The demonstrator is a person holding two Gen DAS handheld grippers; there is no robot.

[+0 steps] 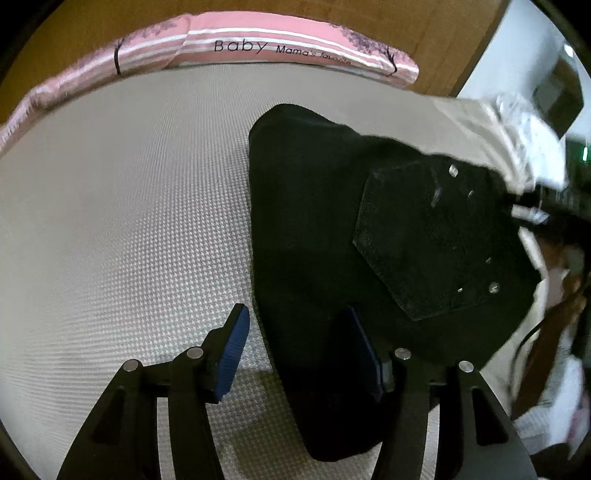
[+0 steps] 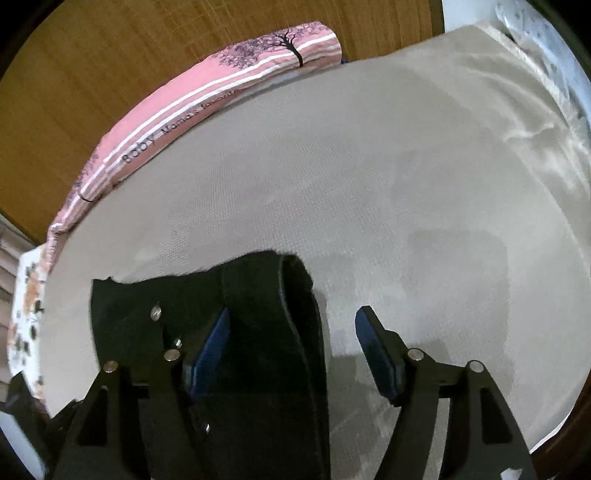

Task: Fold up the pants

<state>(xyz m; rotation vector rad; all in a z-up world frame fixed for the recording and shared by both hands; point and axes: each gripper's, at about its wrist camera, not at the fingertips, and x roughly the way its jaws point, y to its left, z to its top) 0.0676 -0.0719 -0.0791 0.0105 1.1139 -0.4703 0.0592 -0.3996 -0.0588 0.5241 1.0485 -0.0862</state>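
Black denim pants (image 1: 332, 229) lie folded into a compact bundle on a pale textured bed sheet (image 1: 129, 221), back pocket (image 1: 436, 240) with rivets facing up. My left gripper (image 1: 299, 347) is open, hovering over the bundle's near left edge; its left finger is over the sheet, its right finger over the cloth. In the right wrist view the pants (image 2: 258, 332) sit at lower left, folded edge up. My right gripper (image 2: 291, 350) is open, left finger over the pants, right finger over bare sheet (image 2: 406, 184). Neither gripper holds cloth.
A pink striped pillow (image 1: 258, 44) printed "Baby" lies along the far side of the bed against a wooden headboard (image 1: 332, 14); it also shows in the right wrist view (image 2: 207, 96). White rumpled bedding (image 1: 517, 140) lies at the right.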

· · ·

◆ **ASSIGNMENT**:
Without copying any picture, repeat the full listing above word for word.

◆ **WRITTEN RESPONSE**:
The demonstrator is a person holding two Gen DAS handheld grippers; there is no robot.

[+0 steps] 
[+0 steps] 

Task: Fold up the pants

<state>(xyz m; rotation vector rad; all in a z-up world frame fixed for the recording and shared by both hands; point and axes: each gripper's, at about its wrist camera, not at the fingertips, and x roughly the way its jaws point, y to its left, z to its top) 0.0676 -0.0719 -0.0791 0.0105 1.1139 -0.4703 0.0592 -0.3996 -0.0588 0.5241 1.0485 -0.0862</state>
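Black denim pants (image 1: 332, 229) lie folded into a compact bundle on a pale textured bed sheet (image 1: 129, 221), back pocket (image 1: 436, 240) with rivets facing up. My left gripper (image 1: 299, 347) is open, hovering over the bundle's near left edge; its left finger is over the sheet, its right finger over the cloth. In the right wrist view the pants (image 2: 258, 332) sit at lower left, folded edge up. My right gripper (image 2: 291, 350) is open, left finger over the pants, right finger over bare sheet (image 2: 406, 184). Neither gripper holds cloth.
A pink striped pillow (image 1: 258, 44) printed "Baby" lies along the far side of the bed against a wooden headboard (image 1: 332, 14); it also shows in the right wrist view (image 2: 207, 96). White rumpled bedding (image 1: 517, 140) lies at the right.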

No further work is required for this exercise.